===== INFORMATION =====

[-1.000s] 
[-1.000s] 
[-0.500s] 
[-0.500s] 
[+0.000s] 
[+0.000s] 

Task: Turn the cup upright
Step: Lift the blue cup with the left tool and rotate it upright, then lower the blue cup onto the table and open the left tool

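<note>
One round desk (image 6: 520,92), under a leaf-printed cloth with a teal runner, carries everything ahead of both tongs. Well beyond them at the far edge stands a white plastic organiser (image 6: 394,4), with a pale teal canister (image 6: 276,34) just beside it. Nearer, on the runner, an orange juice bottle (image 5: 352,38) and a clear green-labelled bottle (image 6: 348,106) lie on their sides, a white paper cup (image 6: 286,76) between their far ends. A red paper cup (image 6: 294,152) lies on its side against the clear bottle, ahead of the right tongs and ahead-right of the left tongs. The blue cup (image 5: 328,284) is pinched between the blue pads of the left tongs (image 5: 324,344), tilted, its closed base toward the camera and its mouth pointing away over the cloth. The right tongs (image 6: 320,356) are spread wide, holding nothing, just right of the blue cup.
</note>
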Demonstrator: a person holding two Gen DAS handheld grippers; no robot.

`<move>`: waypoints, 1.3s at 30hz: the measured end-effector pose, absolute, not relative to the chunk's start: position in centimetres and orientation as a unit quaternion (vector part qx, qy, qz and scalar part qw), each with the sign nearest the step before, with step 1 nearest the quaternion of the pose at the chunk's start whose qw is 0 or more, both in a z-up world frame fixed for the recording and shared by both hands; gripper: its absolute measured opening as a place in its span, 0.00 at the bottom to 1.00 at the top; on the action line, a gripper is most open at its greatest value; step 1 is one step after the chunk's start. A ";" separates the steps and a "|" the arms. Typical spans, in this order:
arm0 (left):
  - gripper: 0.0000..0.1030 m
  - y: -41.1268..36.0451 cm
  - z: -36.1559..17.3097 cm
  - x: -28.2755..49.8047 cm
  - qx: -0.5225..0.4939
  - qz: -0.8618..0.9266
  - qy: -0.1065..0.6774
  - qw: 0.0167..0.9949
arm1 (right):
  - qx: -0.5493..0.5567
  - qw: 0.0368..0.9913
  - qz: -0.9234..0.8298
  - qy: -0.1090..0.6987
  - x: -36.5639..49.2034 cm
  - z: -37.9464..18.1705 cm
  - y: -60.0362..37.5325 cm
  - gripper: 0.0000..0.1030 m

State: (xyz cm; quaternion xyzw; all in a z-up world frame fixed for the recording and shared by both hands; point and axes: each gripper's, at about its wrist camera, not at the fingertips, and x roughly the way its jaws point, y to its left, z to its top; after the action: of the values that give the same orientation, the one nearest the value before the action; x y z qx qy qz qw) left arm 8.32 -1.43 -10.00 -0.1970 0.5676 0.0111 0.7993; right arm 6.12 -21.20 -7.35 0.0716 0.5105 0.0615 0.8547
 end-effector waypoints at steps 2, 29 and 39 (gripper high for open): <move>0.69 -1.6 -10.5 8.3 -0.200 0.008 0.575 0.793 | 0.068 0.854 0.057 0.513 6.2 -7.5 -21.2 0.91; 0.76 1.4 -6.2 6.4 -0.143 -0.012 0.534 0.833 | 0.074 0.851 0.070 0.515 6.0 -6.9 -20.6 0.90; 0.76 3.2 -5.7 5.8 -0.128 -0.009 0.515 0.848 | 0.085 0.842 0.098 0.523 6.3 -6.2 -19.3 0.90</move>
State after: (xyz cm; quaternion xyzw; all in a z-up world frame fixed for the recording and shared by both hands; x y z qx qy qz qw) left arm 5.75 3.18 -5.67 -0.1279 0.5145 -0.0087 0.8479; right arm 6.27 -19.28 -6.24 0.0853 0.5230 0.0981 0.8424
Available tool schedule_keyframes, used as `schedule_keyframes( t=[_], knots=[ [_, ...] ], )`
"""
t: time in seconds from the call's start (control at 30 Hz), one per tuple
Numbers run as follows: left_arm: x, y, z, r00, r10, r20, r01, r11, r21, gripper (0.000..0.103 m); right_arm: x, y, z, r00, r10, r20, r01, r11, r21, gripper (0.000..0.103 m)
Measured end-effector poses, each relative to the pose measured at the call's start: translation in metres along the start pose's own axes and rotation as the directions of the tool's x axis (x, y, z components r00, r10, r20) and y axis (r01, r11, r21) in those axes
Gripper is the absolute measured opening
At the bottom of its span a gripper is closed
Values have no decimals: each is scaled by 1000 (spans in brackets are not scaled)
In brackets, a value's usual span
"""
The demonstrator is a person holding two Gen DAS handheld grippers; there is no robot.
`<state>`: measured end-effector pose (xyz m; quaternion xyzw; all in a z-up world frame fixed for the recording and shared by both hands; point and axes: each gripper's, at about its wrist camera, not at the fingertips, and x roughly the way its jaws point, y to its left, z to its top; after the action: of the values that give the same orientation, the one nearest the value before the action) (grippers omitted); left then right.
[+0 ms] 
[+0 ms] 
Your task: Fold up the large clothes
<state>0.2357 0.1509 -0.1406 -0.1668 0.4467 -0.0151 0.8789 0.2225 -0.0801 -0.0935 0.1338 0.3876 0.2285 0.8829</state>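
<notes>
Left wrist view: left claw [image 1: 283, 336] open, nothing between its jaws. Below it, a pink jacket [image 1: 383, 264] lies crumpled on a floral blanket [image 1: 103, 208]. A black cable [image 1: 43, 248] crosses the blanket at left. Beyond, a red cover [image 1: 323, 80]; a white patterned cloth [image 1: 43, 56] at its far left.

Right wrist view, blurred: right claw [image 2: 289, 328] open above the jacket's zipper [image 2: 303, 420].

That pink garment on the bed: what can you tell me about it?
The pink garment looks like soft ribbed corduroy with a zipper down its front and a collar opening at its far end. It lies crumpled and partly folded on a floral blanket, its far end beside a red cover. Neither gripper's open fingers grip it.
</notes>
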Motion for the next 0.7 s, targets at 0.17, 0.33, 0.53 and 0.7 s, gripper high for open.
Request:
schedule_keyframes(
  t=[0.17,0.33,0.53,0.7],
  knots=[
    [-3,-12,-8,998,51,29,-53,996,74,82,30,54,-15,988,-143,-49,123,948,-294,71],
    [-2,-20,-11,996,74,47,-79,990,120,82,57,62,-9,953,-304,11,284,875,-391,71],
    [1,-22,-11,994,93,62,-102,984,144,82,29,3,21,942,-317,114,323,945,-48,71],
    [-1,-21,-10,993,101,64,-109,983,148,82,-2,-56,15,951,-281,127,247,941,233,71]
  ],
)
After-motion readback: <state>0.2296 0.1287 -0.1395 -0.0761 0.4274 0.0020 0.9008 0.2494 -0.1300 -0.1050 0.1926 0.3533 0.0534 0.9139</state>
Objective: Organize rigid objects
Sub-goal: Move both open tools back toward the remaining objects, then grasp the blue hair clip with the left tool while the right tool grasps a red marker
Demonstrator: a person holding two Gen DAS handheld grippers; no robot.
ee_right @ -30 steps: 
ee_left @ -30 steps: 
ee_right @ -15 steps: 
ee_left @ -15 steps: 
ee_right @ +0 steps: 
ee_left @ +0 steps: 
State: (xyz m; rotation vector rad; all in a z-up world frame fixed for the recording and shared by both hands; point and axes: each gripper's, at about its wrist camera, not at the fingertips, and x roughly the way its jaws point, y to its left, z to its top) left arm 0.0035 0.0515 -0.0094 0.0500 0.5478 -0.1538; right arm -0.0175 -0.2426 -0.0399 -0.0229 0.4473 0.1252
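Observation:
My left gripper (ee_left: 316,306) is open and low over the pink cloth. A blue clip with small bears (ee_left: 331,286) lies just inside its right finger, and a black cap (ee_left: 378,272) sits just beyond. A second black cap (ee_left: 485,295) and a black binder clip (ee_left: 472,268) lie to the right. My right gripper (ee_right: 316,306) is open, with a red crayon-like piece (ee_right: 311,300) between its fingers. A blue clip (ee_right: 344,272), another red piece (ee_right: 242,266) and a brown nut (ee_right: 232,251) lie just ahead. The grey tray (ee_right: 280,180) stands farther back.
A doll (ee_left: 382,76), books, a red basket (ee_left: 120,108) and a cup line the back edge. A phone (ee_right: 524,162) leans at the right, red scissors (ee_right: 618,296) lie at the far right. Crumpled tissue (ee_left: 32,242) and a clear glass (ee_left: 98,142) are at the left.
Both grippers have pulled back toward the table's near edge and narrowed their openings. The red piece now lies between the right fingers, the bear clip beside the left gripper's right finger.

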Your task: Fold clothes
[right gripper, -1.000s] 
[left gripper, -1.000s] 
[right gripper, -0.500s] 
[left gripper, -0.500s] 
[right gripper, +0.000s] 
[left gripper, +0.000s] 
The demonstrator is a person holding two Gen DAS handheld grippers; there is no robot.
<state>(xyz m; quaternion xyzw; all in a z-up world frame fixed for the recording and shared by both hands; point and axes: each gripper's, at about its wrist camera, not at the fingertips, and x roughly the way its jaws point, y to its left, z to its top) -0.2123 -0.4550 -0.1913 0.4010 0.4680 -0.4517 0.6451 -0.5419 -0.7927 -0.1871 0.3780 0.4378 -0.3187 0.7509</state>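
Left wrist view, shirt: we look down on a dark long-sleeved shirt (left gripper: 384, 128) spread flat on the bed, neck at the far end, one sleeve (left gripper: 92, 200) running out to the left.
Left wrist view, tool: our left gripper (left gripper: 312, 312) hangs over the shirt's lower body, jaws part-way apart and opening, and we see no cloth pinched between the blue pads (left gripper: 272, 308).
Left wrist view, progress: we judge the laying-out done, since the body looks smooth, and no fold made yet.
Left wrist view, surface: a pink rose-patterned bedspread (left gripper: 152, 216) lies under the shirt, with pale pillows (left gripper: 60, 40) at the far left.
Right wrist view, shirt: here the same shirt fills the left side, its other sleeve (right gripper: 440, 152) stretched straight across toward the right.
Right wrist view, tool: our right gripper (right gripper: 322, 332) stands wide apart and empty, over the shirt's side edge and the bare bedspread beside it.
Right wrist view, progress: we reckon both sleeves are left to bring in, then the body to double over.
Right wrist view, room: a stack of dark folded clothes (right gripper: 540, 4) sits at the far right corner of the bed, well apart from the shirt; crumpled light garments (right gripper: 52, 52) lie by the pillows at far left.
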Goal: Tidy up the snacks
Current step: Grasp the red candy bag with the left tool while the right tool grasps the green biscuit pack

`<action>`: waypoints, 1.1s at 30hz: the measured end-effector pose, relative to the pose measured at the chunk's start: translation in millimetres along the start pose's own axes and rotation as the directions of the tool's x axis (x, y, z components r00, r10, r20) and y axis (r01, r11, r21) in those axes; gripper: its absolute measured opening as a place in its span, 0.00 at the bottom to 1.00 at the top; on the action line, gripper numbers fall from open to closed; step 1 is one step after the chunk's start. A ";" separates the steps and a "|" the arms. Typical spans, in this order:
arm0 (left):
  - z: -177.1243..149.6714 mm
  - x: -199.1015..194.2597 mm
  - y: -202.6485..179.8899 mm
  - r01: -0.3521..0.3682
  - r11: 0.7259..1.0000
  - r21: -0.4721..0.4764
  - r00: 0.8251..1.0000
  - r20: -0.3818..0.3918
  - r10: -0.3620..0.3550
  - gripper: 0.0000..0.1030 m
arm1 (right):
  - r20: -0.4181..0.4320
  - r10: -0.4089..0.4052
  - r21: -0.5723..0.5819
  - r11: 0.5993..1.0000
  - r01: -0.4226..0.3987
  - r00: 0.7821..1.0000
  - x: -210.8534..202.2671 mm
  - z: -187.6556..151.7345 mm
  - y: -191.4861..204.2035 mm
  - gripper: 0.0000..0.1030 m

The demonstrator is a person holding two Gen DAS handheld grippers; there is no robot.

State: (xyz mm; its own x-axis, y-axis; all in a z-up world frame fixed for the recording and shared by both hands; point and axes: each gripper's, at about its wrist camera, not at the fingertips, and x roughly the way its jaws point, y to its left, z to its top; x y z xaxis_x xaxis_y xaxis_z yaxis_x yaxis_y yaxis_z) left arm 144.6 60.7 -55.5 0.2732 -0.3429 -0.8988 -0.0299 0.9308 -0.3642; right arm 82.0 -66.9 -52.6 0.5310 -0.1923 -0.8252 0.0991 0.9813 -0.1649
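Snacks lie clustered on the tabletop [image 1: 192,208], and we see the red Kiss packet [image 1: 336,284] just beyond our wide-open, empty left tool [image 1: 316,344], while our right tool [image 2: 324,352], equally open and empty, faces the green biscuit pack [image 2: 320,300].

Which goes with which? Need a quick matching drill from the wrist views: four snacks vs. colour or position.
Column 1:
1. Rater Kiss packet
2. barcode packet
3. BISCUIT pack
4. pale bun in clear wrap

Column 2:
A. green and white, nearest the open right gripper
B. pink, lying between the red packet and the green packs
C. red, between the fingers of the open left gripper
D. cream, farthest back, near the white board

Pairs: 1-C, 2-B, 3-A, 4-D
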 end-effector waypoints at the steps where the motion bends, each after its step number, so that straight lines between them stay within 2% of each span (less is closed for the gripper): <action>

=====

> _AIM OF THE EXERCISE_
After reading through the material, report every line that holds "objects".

> _EXERCISE RESULT_
Objective: Organize rigid objects
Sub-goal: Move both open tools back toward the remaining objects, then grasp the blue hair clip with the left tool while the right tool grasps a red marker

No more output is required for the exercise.